Creating monitors

Last updated: June 26, 2026

Set up a monitor to watch your devices for a condition — and raise an alert when it's met.

A monitor watches your data for a condition and fires when it's met — for example, a battery below a state-of-charge threshold, or a device that's stopped reporting. When a monitor fires it raises an alert; who gets notified (email, SMS, or in-app) is handled separately. Here's how to create one.


Create a monitor

  • Open Monitors. Go to the Monitors area in the dashboard and choose to create a new monitor.

  • Start from a template or from scratch. Templates cover the most common cases (see the list below), or build your own.

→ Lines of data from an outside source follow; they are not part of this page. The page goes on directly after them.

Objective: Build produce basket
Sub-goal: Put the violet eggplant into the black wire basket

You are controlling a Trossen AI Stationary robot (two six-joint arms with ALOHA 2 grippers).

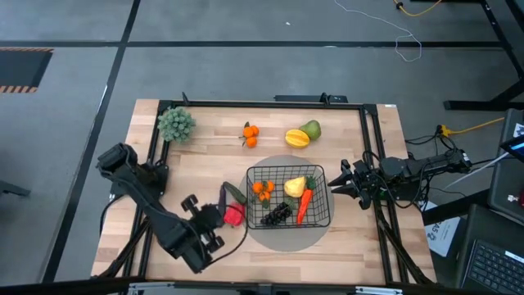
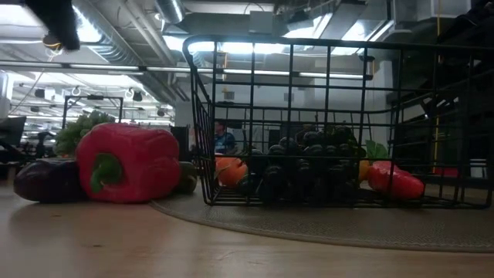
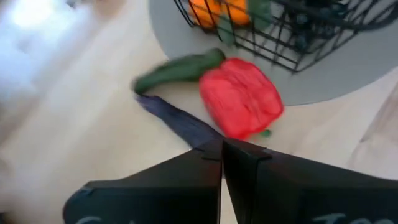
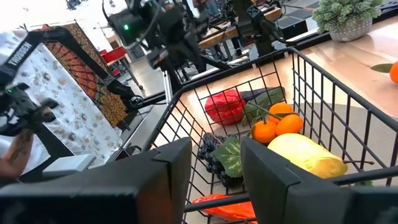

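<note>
The black wire basket (image 1: 288,197) stands on a grey disc (image 1: 286,242). It holds an orange cluster (image 1: 262,190), a yellow fruit (image 1: 295,187), a carrot (image 1: 304,205) and dark grapes (image 1: 276,215). The red pepper (image 1: 235,215), the purple eggplant (image 1: 223,197) and the green cucumber (image 1: 237,194) lie on the table at the basket's left side. My left gripper (image 1: 218,215) is shut just left of the pepper (image 3: 241,99), its fingertips (image 3: 222,148) over the eggplant's end (image 3: 180,121). My right gripper (image 1: 345,182) waits open at the basket's right side (image 4: 214,180).
Near the far edge lie another orange cluster (image 1: 250,133), a yellow fruit (image 1: 296,138) and a green fruit (image 1: 311,129). A small green potted plant (image 1: 176,124) stands at the far left corner. Bare wood lies between these and the basket. A person shows beyond the table (image 4: 18,149).
</note>
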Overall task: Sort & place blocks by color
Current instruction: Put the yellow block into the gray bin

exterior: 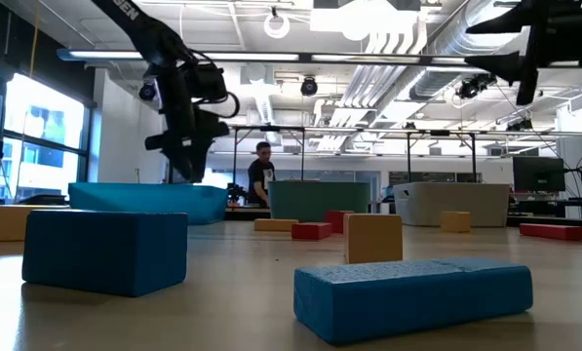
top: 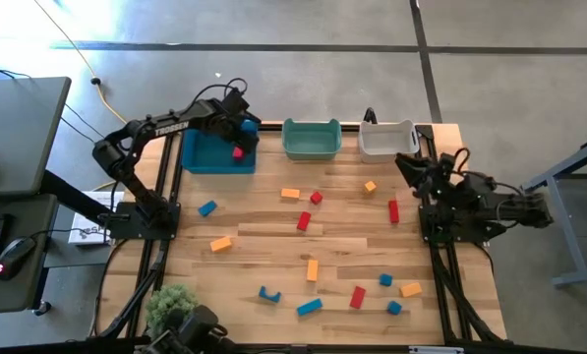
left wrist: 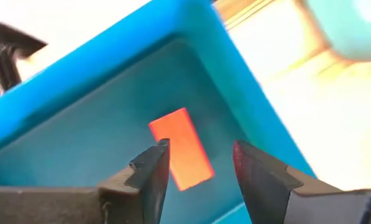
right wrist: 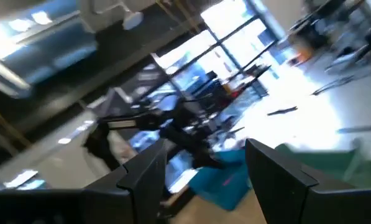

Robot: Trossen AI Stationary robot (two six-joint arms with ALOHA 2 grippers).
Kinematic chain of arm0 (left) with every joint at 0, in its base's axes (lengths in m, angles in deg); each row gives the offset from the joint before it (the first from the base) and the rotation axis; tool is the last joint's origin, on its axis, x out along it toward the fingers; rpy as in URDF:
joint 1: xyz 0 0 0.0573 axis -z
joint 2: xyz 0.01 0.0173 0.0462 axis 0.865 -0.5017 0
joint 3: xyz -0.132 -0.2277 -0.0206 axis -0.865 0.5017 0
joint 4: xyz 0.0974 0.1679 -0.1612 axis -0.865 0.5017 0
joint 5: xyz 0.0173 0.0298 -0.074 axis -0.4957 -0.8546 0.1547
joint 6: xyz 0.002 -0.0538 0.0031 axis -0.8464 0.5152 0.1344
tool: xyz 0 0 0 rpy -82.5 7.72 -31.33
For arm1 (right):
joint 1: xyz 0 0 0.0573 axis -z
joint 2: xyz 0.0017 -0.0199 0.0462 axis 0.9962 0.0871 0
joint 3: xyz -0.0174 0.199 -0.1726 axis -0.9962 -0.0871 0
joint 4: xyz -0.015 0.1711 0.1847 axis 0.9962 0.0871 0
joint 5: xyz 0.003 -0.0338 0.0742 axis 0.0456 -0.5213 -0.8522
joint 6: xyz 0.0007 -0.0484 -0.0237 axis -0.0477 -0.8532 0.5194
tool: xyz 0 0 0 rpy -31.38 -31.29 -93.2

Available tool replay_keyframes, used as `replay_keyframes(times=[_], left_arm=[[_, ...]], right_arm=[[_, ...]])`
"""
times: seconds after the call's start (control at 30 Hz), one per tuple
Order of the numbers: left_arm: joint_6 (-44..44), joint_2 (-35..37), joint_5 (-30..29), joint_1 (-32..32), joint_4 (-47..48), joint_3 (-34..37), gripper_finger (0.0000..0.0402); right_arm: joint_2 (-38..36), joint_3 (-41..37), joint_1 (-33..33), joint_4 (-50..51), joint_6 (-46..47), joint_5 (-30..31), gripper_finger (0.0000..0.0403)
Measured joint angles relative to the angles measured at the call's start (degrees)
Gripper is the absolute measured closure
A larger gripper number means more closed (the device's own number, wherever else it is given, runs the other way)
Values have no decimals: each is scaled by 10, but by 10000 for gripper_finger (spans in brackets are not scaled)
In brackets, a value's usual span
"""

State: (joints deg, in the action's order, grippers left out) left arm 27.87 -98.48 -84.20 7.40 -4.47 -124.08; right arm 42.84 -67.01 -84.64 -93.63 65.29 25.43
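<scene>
My left gripper (top: 242, 136) (left wrist: 201, 144) hangs open over the blue bin (top: 210, 152) at the table's far left. A red block (left wrist: 180, 149) lies flat on the bin's floor below the fingers, untouched. My right gripper (top: 408, 160) (right wrist: 205, 146) is open and raised at the table's right side, near the white bin (top: 386, 141). Several red, blue and orange blocks lie flat on the table, among them an orange bar (top: 290, 193), a red bar (top: 304, 222), a blue arch (top: 268, 294) and a blue bar (top: 309, 307).
A teal bin (top: 311, 139) stands between the blue bin and the white bin along the far edge. A small green plant (top: 171, 303) sits at the near left corner. In the low view a person (exterior: 261, 175) stands far behind the table.
</scene>
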Motion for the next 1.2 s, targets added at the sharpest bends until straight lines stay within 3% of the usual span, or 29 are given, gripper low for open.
replay_keyframes(times=[0.23, 0.57, 0.8, 1.2], left_arm=[[-30, 19, 37, 0, -3, -25, 238], [-47, 65, 50, 1, -4, -26, 238], [-46, 80, 50, 1, -4, -26, 237], [-67, 80, 49, 15, -5, -26, 236]], right_arm=[[77, 122, 0, 241, 64, 69, 195], [274, 269, 0, 527, 286, 60, 195], [392, 325, 28, 614, 399, -52, 195], [539, 347, 138, 610, 308, -218, 195]])
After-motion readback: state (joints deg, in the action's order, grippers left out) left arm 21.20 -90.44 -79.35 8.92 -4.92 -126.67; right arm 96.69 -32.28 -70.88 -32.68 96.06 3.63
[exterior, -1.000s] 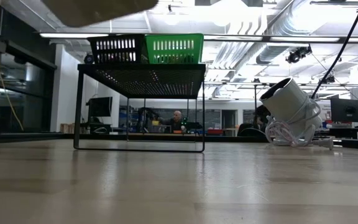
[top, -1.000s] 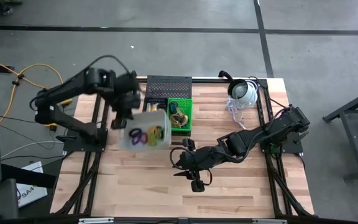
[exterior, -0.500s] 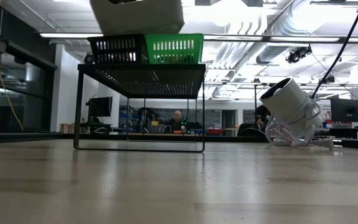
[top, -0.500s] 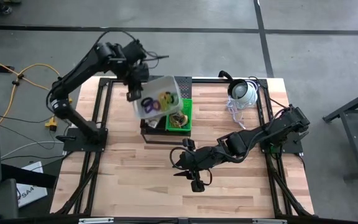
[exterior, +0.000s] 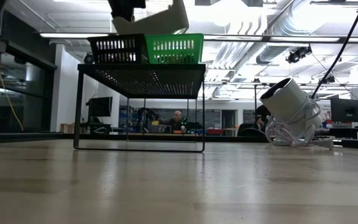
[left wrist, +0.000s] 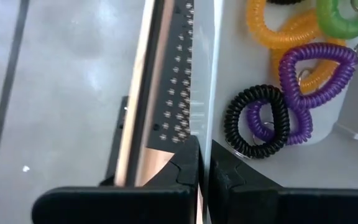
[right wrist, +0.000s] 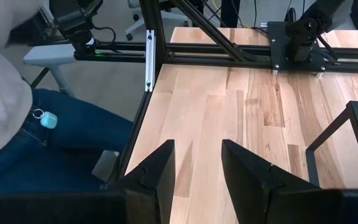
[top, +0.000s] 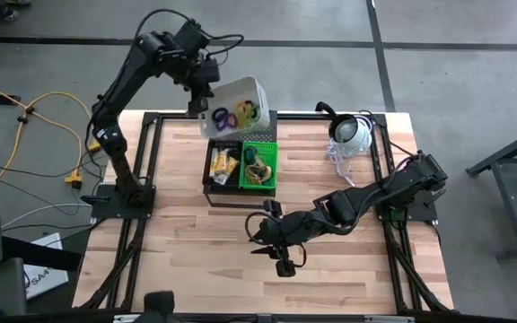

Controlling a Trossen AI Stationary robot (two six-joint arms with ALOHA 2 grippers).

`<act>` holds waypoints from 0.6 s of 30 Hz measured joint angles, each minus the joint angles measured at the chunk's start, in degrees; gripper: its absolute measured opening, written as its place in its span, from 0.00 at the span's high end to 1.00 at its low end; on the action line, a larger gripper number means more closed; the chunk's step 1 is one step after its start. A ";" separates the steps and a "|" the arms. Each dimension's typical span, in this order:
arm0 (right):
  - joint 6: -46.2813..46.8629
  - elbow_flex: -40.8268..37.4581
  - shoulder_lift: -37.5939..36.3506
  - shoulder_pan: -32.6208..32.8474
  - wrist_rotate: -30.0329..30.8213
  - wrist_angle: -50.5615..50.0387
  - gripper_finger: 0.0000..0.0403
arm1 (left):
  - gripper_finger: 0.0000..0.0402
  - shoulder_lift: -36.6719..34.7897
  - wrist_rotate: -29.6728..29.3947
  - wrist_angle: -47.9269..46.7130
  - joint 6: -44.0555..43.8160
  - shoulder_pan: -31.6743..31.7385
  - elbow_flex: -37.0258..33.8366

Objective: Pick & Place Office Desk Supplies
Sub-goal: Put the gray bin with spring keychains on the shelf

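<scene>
Overhead, the left gripper (top: 206, 100) clenches a clear plastic bin (top: 237, 104) of coloured coil loops (top: 232, 114); the right gripper (top: 267, 240) rests released.

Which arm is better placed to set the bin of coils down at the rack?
Left. Its gripper is clamped on the bin wall above the rack; the right gripper rests open, empty, mid-table.

Coiled loops (left wrist: 291, 74), purple, orange, green, black: heaped in tilted white bin (top: 237, 104) above tabletop's far edge. Yellow-white packets (top: 222, 165): black tray. Bands (top: 258, 170): green tray.
</scene>
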 joint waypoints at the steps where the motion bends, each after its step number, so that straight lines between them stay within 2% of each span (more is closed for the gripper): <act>1: 0.00 0.01 0.00 0.01 0.00 -0.02 0.70 | 1.00 0.75 0.00 -0.03 0.83 0.41 0.80; 13: 0.00 0.02 0.00 0.01 0.00 -0.01 0.70 | 1.00 6.61 -0.53 5.40 15.76 6.16 1.81; 18: 0.00 0.00 0.00 0.02 0.00 -0.02 0.70 | 1.00 8.13 -1.76 5.60 17.34 7.91 1.81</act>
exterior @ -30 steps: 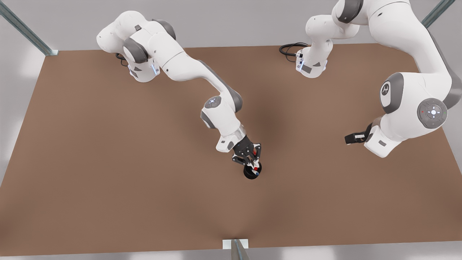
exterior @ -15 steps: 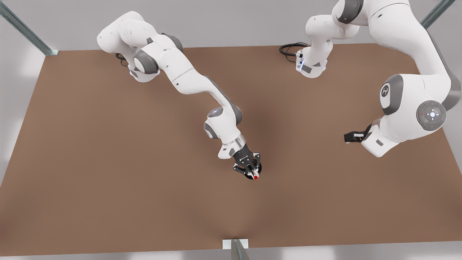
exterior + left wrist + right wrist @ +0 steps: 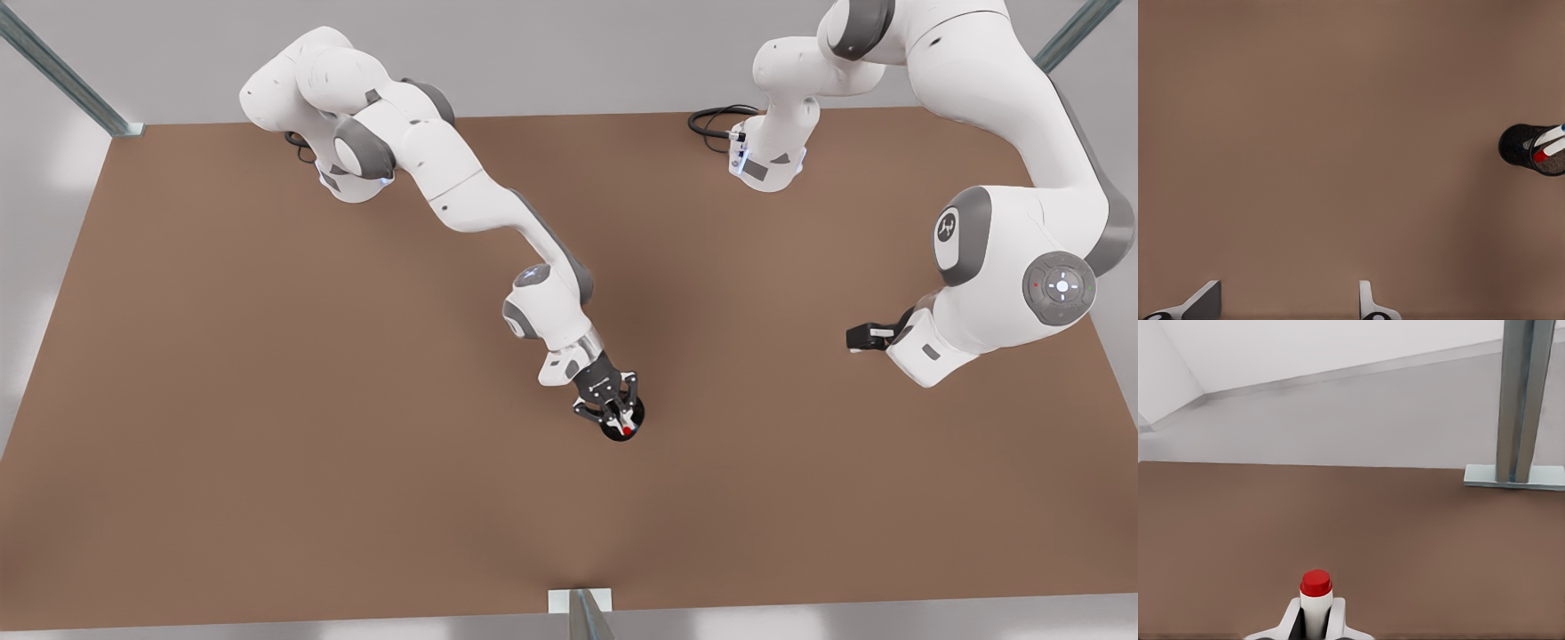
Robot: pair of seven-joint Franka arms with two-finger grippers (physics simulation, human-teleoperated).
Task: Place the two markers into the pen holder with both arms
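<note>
brown desk (image 3: 267, 400) runs wide and bare under both arms, with grey walls and metal posts at its edges. the right arm (image 3: 462, 196), reaching from the front view's left, has sunk lower over the last second, so its gripper (image 3: 613, 411) now sits right on top of the pen holder (image 3: 621, 427) near the middle of the desk, where a second ago the cup's rim stood clear below the fingers. that gripper stays closed on the red marker (image 3: 1316, 600), whose white barrel stands upright between the fingers in the right wrist view. this reads as the marker being fed down into the cup, with the release not yet made. the left arm (image 3: 1005, 267) waits at the front view's right, well apart, its gripper (image 3: 1288, 303) spread wide with nothing in it. from its wrist view the pen holder is cut by the picture's edge, with the blue marker (image 3: 1551, 135) leaning inside beside the red one. how deep the red marker has gone is hidden under the gripper in the front view, and the blue marker cannot be made out there.
</note>
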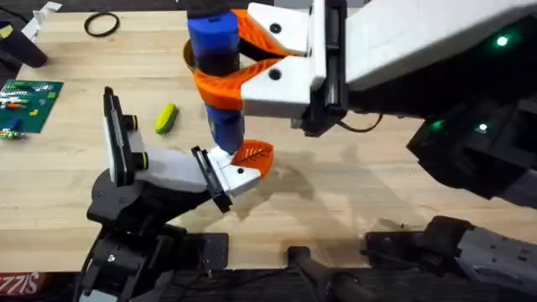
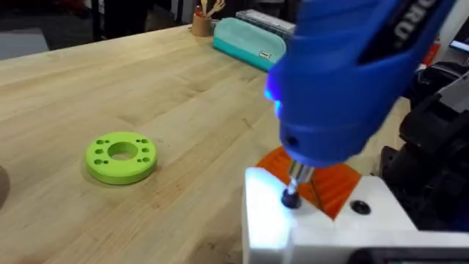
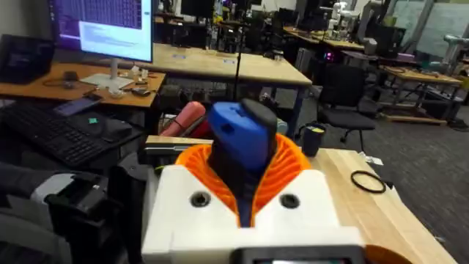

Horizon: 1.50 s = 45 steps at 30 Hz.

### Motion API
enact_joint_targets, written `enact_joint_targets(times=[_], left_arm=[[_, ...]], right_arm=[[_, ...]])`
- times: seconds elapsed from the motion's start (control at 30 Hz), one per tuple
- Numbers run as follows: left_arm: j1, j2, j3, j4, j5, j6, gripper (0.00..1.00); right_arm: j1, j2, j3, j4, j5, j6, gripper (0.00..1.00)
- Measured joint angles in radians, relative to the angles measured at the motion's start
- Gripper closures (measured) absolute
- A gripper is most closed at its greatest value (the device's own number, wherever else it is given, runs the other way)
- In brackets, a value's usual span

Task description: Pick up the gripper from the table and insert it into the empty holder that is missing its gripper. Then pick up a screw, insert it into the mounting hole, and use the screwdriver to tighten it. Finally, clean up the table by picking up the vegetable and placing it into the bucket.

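right gripper point(image 1: 220, 65) clamped on the screwdriver point(image 1: 216, 67), orange fingers point(image 1: 252, 33) wrapped around the blue handle, tool upright above the holder point(image 1: 231, 174). screwdriver tip point(image 2: 292, 192) seated at the mounting hole on the white holder face. small orange gripper point(image 1: 253, 155) already fitted in the holder, ribbed face just beside the tool tip. holder carried at the end of the left arm; state of the left claw: cannot tell. vegetable point(image 1: 166, 117) lying on the table point(image 1: 352, 193), near the holder, toward the far left of it, apart from both arms. green ring point(image 2: 121, 155) flat on the table, well apart from the holder.
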State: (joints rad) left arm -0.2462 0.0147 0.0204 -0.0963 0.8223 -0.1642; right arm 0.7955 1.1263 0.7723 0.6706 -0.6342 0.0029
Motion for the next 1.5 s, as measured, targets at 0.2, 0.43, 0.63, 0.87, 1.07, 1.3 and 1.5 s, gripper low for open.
enact_joint_targets(times=[0.2, 0.43, 0.63, 0.87, 1.07, 1.3, 1.5], left_arm=[[0.0, 0.0, 0.0, 0.0, 0.0, 0.0, 0.989], [0.0, 0.0, 0.0, 0.0, 0.0, 0.0, 0.989], [0.0, 0.0, 0.0, 0.0, 0.0, 0.0, 0.989], [0.0, 0.0, 0.0, 0.0, 0.0, 0.0, 0.989], [0.0, 0.0, 0.0, -0.001, 0.0, 0.0, 0.989], [0.0, 0.0, 0.0, 0.0, 0.0, 0.0, 0.989], [0.0, 0.0, 0.0, 0.0, 0.0, 0.0, 0.989]], right_arm=[[-0.002, 0.0, 0.002, -0.014, 0.0, -0.01, 0.958], [-0.002, 0.0, 0.005, -0.022, 0.001, -0.012, 0.958], [-0.002, 0.0, 0.011, -0.043, 0.0, -0.012, 0.957], [-0.002, 0.0, 0.014, -0.05, 0.0, -0.015, 0.957], [-0.002, 0.0, 0.015, -0.055, 0.0, -0.015, 0.956], [-0.002, 0.0, 0.016, -0.052, 0.0, -0.015, 0.957], [-0.003, 0.005, 0.019, 0.056, 0.0, -0.01, 0.958]])
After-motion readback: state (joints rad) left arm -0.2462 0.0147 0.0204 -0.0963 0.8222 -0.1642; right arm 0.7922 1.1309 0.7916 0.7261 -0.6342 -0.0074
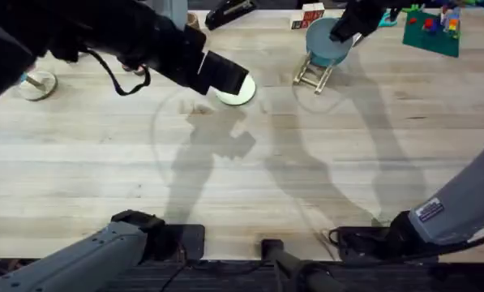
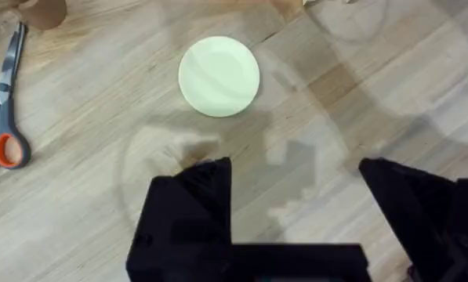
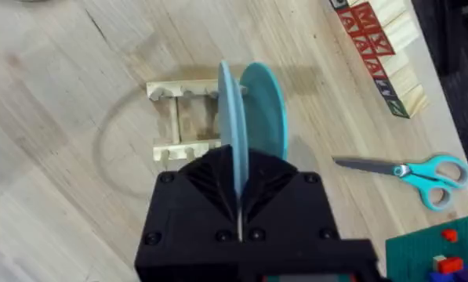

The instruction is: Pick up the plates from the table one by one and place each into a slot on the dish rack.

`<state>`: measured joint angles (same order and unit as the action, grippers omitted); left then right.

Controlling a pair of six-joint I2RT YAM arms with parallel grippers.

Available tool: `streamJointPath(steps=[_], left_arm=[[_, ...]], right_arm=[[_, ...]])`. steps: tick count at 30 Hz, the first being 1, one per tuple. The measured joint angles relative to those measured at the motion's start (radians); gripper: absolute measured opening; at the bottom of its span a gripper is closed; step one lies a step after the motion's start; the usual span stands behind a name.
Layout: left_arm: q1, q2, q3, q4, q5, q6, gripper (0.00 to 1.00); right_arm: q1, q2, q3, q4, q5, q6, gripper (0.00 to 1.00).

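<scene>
A cream plate (image 2: 218,76) lies flat on the table (image 1: 250,178), partly under my left gripper (image 1: 228,79) in the overhead view. That gripper (image 2: 296,200) hovers just short of the plate, open, with nothing between its black fingers (image 2: 190,207). At the far right, my right gripper (image 3: 237,188) is shut on the rim of a light blue plate (image 3: 232,117), held upright over the wooden dish rack (image 3: 179,125). A darker teal plate (image 3: 265,117) stands in the rack right behind it. Whether the blue plate sits in a slot is hidden.
Orange-handled scissors (image 2: 2,129) lie left of the cream plate. Teal scissors (image 3: 410,172), letter blocks (image 3: 379,47) and a green baseplate with bricks (image 1: 430,28) are near the rack (image 1: 313,75). A small round dish (image 1: 36,83) sits far left.
</scene>
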<state>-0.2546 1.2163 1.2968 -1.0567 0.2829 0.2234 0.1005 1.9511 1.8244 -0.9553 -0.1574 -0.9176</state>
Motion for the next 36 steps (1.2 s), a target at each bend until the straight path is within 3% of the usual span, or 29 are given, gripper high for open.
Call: streamJointPath(steps=[32, 36], left_arm=[[0.0, 0.0, 0.0, -0.002, 0.0, 0.0, 0.993], [0.0, 0.0, 0.0, -0.002, 0.0, 0.0, 0.993]], right_arm=[[-0.001, 0.06, 0.002, -0.008, 0.0, 0.0, 0.031], [-0.001, 0.06, 0.002, -0.008, 0.0, 0.0, 0.117]])
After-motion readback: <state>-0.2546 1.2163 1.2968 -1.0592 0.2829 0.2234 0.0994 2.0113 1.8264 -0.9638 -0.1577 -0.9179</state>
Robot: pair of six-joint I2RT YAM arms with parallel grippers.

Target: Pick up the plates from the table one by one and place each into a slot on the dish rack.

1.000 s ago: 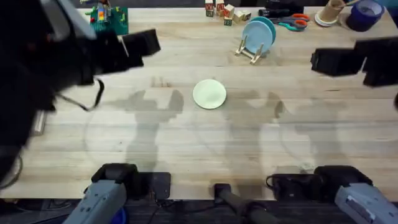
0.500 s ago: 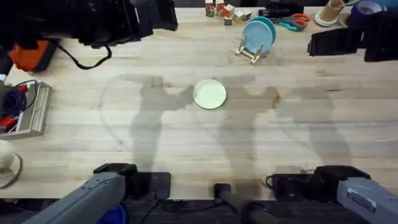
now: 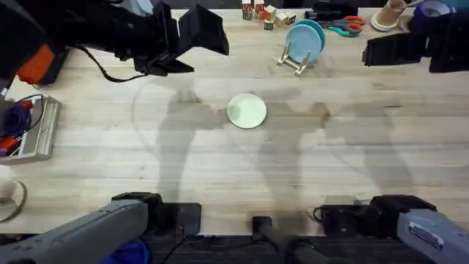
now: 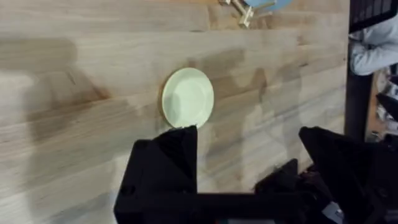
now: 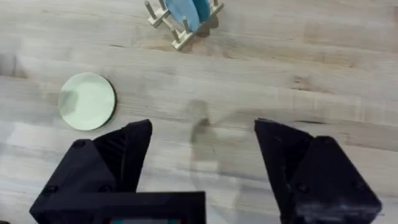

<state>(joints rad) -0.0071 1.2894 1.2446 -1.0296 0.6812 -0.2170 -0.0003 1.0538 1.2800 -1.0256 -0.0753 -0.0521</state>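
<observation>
Both end effectors (image 4: 249,168) (image 5: 202,168) gape above the cream plate (image 3: 247,111).

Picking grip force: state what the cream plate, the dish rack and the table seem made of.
Cream plate: probably plastic, smooth, uniform pale colour, faint sheen. Dish rack: light unpainted wood, upright pegs on rails. Table: pale wood planks, visible grain, matte.
</observation>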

  • Choose the type. Pick what the monitor watches for — a threshold, a change, data freshness (staleness), or a specific status.

  • Set the scope. Choose what to watch: the entire workspace, a device type (for example batteries or meters), a site, a collection, or a program.

  • Pick the metric and condition. For a device type, choose the metric — for batteries that includes state of charge, voltage, current, power, temperature, and grid power — and set the threshold or value to watch for.

  • Set how often it checks. Choose the cadence — for example every 5 or 15 minutes, or hourly. Each time it runs, it checks whether anything matches.

  • Save. Your monitor is now active. Consider running it in shadow mode first to see how it behaves on live data without firing alerts.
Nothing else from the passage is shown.